By artificially splitting the most active periods of app usage into two separate days we get extremely inflated retention rates. Users playing two rounds of a game a few minutes apart during their lunch break will be considered “retained”.
It should be clear that this way of counting retention is not just wrong, it is dangerous. MMPs offering this approach, without properly explaining to clients the drawbacks and potential data issues, can mislead marketers into burning through budgets on users who appear far more valuable than they really are.
Right on time
At Adjust over the last few years, we’ve been researching into alternative approaches to attempt to solve this issue.
Instead of defining “day” by changing dates on a calendar, we defined “day” as “period of 24 hours”.
This way we can compare two timestamps of a user opening an app and determine if more than 24 hours have passed in between them.
So no matter the time zone, or local time of a user 24 hours must pass before we will count him retained for D1.
All users follow the same definition without any edge cases creating a comparable and meaningful KPI.
A necessary struggle
For clients coming over to Adjust from other MMPs, adjusting to this methodology can be tricky to begin with. The client, mentioned earlier, saw their D1 retention drop from around 50%, to around 25%.
This makes sense - around half of the users retaining on D1 were doing so by calendar logic, but weren’t returning 24 hours after install.
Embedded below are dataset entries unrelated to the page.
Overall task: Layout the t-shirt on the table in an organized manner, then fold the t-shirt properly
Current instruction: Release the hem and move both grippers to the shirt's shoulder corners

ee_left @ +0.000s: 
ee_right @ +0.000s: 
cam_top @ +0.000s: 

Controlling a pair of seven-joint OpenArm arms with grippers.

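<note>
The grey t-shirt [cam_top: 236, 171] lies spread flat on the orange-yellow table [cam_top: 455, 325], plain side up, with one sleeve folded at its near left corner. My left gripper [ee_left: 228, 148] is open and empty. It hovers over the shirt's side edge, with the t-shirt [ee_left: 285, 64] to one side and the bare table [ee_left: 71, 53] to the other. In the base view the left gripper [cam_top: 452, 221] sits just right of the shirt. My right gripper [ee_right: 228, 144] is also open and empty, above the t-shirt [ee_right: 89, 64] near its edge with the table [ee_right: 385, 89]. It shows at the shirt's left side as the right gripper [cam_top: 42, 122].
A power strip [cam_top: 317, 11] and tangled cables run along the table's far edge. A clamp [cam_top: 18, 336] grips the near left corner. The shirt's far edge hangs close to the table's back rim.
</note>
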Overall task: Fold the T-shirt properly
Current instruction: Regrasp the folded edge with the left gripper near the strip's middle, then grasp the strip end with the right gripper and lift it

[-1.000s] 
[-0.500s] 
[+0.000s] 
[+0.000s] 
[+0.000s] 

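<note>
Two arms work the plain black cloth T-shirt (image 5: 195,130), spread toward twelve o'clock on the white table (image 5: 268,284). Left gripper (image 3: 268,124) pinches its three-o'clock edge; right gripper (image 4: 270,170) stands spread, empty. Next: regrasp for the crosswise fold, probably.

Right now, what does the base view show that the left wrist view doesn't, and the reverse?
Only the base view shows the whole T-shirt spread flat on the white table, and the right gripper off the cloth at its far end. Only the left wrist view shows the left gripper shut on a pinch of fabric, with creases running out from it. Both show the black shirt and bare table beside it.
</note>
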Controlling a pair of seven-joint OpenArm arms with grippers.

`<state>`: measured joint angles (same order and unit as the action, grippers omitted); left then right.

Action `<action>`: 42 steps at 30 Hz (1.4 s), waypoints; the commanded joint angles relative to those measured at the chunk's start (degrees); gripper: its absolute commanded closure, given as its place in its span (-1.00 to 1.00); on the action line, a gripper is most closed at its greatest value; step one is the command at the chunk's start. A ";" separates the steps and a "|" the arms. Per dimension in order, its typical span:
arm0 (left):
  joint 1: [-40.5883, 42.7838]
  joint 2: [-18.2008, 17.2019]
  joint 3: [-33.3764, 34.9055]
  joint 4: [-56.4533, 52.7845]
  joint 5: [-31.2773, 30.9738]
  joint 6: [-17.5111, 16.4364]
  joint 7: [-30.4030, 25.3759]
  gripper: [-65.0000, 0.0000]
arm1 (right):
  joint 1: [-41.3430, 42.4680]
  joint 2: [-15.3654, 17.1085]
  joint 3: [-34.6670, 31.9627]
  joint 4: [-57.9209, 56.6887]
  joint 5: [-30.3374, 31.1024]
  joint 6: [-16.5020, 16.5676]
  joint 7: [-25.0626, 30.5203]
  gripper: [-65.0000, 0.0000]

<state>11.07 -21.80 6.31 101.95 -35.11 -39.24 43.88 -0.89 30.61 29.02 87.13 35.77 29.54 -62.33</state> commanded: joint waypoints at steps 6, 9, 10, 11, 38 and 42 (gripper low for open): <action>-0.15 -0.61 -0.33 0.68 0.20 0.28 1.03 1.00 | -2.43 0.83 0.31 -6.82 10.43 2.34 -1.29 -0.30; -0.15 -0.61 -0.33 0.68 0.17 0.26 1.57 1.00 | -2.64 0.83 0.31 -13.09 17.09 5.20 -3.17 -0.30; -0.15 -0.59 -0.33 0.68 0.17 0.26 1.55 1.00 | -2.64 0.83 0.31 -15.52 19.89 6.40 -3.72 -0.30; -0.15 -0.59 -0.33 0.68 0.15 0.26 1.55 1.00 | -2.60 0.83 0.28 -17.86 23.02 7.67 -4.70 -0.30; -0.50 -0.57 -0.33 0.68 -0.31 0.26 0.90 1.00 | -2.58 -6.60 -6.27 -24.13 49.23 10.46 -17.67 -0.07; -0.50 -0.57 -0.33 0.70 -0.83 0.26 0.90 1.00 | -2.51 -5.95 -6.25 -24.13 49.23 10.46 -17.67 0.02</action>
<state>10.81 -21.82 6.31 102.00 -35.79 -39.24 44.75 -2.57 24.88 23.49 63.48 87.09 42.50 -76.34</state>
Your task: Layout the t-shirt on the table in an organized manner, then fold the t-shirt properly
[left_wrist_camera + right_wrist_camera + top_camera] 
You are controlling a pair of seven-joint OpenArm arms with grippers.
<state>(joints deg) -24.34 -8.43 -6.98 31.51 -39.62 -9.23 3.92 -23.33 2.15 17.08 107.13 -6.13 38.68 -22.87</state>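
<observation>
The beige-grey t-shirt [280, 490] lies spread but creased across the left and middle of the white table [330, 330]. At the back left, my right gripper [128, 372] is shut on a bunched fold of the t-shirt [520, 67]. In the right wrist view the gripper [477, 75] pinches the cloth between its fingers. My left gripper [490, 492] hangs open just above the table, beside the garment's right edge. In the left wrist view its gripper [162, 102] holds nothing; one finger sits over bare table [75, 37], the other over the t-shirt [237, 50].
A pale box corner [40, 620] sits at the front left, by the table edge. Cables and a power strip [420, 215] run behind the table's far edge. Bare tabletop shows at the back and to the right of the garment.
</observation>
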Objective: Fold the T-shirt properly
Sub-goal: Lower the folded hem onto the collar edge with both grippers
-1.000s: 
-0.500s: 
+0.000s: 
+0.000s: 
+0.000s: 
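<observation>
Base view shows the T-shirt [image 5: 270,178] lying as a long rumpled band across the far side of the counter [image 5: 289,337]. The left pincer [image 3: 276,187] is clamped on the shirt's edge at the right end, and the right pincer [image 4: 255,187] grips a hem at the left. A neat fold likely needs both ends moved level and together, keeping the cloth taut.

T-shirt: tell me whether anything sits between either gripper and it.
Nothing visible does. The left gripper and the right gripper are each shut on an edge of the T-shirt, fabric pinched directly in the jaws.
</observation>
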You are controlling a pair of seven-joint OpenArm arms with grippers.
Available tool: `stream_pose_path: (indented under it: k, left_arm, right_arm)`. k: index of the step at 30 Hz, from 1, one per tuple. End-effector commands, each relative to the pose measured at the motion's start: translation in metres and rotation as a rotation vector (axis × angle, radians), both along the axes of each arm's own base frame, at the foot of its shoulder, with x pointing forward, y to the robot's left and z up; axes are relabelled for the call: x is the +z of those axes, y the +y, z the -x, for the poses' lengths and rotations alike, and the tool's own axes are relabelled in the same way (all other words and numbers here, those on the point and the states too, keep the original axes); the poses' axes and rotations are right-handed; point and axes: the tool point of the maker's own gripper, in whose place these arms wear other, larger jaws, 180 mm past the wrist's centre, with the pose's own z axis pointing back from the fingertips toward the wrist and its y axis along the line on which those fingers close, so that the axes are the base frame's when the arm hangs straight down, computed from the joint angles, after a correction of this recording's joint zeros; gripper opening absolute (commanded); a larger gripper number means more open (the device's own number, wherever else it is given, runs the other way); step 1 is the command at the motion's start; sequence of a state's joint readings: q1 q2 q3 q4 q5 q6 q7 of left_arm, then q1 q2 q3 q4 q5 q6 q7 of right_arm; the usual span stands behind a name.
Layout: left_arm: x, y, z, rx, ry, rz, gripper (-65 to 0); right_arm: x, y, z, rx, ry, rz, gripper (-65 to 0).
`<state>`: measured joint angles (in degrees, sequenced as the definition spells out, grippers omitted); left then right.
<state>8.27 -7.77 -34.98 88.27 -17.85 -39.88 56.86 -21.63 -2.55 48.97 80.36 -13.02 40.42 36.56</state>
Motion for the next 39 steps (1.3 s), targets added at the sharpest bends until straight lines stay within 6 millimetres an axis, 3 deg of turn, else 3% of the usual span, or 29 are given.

Still, nobody likes to see numbers drop - and understandably the client was concerned.
This is why it’s important to align your approach to analysis and marketing alike under a common goal of overall success and health of your app’s ecosystem, rather than chasing big numbers. Much like our fraud suite, the adoption of which can see a drop in installs as we ferret out the fakes you’d previously been paying for, switching to our cohort methodology can entail a drop in D1 retention. This is not a bad thing - it gives you more objective and actionable statistics, but if the UA manager’s bonus depends on artificially inflated retention, then an awkward conversation is sure to follow.
Ultimately, it’s the informed marketer that makes the best decisions. Understanding the logic behind every KPI pays dividends, as does using ones that factor in things like time zones and geography.
High numbers are great, but accurate numbers are even better, and that’s why we take the approach we do to retention calculations.